PROBLEM REQUIREMENTS: For the material that follows, return exactly the lines from the one with "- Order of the" through the one with "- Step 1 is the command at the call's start", both ends included.

LISTED RECORDS:
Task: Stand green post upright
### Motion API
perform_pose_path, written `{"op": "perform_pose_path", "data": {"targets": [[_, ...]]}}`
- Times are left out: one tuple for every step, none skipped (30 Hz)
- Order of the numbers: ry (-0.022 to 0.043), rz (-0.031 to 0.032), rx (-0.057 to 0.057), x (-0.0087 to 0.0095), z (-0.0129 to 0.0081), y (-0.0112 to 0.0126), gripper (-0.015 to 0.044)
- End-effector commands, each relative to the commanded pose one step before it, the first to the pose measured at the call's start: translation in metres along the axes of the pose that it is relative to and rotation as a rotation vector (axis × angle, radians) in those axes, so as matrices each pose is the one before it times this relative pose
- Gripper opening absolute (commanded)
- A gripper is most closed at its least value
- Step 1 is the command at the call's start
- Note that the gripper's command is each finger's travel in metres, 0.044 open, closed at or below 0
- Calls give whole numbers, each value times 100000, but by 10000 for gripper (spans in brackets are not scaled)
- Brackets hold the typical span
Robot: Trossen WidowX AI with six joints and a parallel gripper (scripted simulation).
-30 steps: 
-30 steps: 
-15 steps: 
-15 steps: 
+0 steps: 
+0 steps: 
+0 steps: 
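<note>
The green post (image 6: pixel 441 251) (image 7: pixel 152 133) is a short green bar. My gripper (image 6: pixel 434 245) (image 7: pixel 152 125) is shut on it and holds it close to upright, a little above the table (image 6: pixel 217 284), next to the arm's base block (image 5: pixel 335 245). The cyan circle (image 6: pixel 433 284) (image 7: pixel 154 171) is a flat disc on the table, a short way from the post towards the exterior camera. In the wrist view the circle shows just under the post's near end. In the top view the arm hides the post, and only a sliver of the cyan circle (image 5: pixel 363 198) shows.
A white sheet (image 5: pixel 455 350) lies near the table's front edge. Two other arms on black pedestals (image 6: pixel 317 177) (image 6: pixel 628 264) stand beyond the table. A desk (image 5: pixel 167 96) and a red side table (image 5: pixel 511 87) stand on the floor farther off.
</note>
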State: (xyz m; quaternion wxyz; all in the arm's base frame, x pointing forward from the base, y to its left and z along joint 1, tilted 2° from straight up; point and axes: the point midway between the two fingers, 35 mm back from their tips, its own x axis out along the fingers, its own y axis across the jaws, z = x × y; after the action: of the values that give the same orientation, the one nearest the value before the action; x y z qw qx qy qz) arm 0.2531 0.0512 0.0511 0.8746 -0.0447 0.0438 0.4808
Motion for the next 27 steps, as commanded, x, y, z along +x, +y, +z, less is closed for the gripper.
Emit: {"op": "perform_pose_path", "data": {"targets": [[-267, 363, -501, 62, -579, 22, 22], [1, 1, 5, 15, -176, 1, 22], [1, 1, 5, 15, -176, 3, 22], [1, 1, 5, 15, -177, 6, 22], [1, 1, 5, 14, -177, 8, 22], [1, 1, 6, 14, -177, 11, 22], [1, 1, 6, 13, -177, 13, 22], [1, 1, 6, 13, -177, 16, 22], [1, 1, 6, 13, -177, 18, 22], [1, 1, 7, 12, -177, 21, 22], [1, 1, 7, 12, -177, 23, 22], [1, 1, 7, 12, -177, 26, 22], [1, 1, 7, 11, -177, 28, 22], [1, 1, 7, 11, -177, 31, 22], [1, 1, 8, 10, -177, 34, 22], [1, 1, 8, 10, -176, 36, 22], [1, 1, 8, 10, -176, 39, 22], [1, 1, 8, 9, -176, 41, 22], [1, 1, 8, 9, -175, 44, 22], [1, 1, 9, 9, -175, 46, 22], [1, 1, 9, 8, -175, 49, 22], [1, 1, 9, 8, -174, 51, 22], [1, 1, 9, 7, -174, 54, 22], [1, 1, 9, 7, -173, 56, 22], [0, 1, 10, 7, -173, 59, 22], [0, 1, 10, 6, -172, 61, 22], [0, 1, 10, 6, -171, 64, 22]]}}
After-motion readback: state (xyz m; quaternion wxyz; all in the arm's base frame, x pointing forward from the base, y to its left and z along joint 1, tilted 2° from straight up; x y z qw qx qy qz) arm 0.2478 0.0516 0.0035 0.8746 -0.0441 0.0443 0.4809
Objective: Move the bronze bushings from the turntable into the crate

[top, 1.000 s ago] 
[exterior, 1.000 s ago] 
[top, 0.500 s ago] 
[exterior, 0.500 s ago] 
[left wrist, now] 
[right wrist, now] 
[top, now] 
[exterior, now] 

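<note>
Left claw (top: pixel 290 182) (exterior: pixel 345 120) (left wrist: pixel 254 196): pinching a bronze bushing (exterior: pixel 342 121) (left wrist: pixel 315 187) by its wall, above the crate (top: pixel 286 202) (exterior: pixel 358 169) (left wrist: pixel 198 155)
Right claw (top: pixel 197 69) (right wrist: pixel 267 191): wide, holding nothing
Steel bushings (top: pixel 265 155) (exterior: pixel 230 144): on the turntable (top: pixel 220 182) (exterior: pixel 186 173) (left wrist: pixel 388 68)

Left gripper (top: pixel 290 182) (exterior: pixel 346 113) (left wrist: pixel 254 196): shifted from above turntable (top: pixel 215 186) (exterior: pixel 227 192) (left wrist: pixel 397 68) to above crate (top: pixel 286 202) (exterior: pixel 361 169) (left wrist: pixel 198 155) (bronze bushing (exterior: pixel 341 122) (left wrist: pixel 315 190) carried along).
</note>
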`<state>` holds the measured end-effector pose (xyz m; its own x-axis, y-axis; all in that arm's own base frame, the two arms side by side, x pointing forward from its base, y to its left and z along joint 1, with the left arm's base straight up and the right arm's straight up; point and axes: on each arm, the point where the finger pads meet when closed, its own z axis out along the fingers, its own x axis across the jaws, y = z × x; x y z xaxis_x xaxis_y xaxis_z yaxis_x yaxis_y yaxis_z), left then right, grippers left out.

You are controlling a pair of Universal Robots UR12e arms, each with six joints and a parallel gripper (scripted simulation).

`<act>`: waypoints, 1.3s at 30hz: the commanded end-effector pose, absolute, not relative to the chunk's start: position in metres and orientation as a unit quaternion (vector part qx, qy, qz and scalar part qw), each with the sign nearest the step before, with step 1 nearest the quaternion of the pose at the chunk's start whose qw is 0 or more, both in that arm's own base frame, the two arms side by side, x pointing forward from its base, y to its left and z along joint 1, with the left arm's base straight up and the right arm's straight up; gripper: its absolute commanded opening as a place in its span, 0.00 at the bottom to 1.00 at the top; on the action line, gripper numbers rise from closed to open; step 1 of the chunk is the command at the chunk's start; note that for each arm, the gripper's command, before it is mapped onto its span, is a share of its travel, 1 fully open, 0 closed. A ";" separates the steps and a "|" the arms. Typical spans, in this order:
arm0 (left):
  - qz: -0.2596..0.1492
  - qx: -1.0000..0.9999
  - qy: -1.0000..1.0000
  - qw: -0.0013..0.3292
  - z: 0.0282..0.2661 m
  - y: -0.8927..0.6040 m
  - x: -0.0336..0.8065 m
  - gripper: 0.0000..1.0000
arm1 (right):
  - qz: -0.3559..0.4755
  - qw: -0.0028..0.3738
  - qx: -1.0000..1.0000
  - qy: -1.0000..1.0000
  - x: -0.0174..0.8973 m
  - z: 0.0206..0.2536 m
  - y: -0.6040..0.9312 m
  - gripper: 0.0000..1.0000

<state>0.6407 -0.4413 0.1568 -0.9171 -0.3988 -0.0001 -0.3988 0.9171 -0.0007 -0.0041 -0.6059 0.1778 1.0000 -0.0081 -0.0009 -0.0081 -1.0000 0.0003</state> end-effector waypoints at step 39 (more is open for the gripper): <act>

PROBLEM SOLUTION:
- Order of the numbers: ry (-0.022 to 0.043), rz (-0.031 to 0.032), rx (-0.057 to 0.057), x (-0.0087 to 0.0095), z (-0.0129 to 0.0081), y (-0.0112 to 0.0126), gripper (-0.015 to 0.044)
- End-effector commands, each relative to the commanded pose one step before it, the first to the pose measured at the call's start: translation in metres along the axes of the pose that it is relative to and rotation as a rotation vector (axis × angle, radians) in those axes, so as matrices each pose is the one before it times this relative pose
- Gripper opening absolute (commanded)
- A gripper is most closed at its least value
- Step 1 is the command at the call's start

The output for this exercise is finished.